What the task asks
Could you print the stretch of lines below from the one with "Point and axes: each" through the one with "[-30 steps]", exactly as they stand and without any pictures?

Collected data
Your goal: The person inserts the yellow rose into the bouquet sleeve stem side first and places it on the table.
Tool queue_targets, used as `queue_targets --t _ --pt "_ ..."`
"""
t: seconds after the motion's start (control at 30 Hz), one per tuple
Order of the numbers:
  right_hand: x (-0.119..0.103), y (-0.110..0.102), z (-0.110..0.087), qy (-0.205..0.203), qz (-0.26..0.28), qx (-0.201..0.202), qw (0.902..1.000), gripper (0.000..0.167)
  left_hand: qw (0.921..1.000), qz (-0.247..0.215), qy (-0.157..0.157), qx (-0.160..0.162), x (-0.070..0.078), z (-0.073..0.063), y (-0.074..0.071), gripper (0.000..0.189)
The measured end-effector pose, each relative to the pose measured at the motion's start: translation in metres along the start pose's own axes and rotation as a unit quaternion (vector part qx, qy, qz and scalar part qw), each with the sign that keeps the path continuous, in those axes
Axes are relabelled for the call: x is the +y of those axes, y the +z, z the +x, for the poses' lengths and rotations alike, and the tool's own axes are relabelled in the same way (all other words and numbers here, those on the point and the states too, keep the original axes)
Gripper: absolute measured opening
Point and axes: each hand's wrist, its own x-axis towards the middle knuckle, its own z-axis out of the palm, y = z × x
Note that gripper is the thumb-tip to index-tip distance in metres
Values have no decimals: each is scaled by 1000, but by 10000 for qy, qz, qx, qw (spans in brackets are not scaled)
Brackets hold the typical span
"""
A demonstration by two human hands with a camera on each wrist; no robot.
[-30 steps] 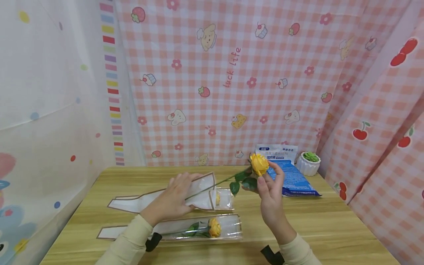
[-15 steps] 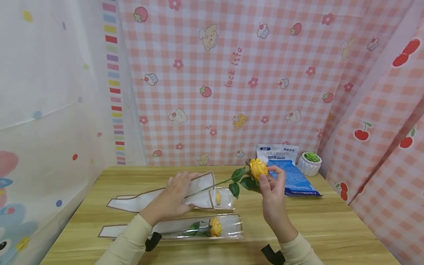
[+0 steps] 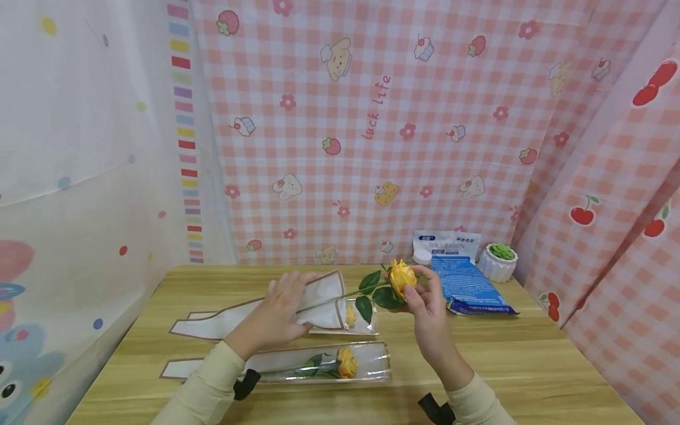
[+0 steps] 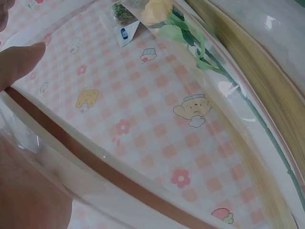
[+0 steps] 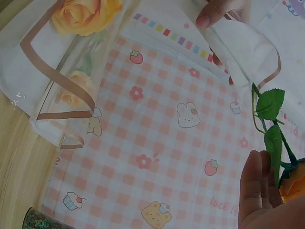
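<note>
My right hand pinches a yellow rose close under its bloom, thumb in front. The rose's green leaves hang outside a white, brown-edged flower sleeve, while its lower stem runs into the sleeve's mouth. My left hand grips that sleeve near the mouth; in the right wrist view its thumb presses on the film. Part of the stem is hidden by the left hand. In the left wrist view, the sleeve's brown edge crosses below the thumb.
Another sleeve with a yellow rose lies under the held one. In front of it lies a third sleeve holding a rose. At the back right are a blue-and-white packet, a white-capped item and a potted succulent.
My right hand has moved left and slightly down with the rose, bringing its bloom and leaves closer to the sleeve's mouth. The left hand keeps its hold on the sleeve.
</note>
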Motion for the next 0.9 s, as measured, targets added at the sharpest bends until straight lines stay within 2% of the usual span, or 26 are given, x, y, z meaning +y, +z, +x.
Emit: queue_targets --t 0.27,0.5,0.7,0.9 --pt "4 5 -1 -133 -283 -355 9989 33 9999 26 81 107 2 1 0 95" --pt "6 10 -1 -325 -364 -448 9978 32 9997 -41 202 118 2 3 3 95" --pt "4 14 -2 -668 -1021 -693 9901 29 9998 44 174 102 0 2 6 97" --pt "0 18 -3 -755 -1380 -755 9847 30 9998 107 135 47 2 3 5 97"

Completed exercise
Point and axes: each hand's wrist, its own x-axis towards the middle knuckle, its own z-axis out of the palm, y = z × x
Note that gripper is the thumb-tip to index-tip distance in metres
Values have no decimals: each is scaled by 1000, but by 10000 for qy, qz, qx, qw (spans in brackets are not scaled)
Brackets hold the typical span
"""
A demonstration by two human hands with a camera on each wrist; no robot.
[-30 steps] 

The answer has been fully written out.